The Palin frame minus the lenses starts at a suggested $375. Depending on the type of lenses, the total package can run to $700.

"She's what's new, and consumers want what's new," says Dr. Joyce Brothers, the consumer psychologist. "But if she loses, you won't see many people in those glasses."

That still gives the eyeglass maker through Nov. 4 to cash in.

"Smart optometrists who don't carry the line should," says Gloria Nicola, senior editor at 20/20, an eyewear trade magazine. If they can't get it quickly, she says, they should at least sell similar-looking brands.

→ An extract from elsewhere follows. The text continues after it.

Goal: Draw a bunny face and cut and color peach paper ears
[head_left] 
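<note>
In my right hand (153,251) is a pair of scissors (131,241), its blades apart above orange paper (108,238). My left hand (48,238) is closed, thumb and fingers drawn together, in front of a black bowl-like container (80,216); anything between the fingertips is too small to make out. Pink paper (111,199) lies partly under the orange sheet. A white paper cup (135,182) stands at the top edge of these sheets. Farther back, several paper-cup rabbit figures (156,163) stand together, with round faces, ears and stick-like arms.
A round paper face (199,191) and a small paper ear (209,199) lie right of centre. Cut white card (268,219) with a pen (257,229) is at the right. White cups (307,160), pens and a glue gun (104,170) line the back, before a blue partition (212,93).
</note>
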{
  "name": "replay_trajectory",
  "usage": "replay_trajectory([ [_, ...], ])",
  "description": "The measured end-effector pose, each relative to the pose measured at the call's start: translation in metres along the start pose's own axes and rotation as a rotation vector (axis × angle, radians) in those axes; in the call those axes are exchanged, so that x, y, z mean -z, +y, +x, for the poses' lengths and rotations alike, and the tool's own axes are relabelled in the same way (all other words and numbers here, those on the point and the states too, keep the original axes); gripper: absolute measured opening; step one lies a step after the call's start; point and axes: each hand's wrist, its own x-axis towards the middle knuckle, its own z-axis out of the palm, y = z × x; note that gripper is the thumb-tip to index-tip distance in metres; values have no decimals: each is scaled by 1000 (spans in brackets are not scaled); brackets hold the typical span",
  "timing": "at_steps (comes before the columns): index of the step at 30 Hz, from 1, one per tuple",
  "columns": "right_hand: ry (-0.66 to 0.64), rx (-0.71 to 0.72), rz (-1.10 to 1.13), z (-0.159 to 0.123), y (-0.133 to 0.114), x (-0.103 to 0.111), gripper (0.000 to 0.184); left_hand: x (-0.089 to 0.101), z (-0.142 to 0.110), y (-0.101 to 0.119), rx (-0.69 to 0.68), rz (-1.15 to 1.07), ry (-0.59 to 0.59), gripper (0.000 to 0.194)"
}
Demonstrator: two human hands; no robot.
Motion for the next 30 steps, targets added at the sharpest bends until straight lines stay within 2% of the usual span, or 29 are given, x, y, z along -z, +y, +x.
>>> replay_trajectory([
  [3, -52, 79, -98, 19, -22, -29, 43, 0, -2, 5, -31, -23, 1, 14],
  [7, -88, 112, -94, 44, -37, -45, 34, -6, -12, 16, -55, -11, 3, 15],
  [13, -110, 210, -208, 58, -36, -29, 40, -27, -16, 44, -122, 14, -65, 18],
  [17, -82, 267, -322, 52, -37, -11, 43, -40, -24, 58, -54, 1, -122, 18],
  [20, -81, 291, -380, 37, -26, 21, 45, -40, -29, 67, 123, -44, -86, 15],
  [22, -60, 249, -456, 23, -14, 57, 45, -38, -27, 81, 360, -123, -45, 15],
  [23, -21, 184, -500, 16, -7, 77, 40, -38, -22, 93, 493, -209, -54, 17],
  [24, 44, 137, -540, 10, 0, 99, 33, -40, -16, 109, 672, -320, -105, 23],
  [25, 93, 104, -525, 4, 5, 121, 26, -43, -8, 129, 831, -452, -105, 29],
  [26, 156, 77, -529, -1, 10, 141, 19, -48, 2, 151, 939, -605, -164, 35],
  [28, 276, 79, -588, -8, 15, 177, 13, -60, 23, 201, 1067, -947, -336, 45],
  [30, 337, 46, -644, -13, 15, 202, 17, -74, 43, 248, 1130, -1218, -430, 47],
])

Matching the look won't be easy. Although the frames are sold at many optical boutiques, the shape of the strongly rectangular lenses was custom-made for Palin by Home Optics, an upscale retailer in Chugiak, Alaska.

Owner Joy Leedham went to Palin's home in late December and fitted her in her kitchen where Palin considered nearly 300 frames. They narrowed it to five frames, and Palin's family helped pick the winner. The frame is Kawasaki's 704 series, and the color is 34 gray, Hahn says.

Palin is nearsighted and has slight astigmatism, Leedham says. She does not wear bifocal lenses.

Palin told Leedham that she owned seven pairs of glasses. The frames that Palin picked "help her look fashion-forward," Leedham says.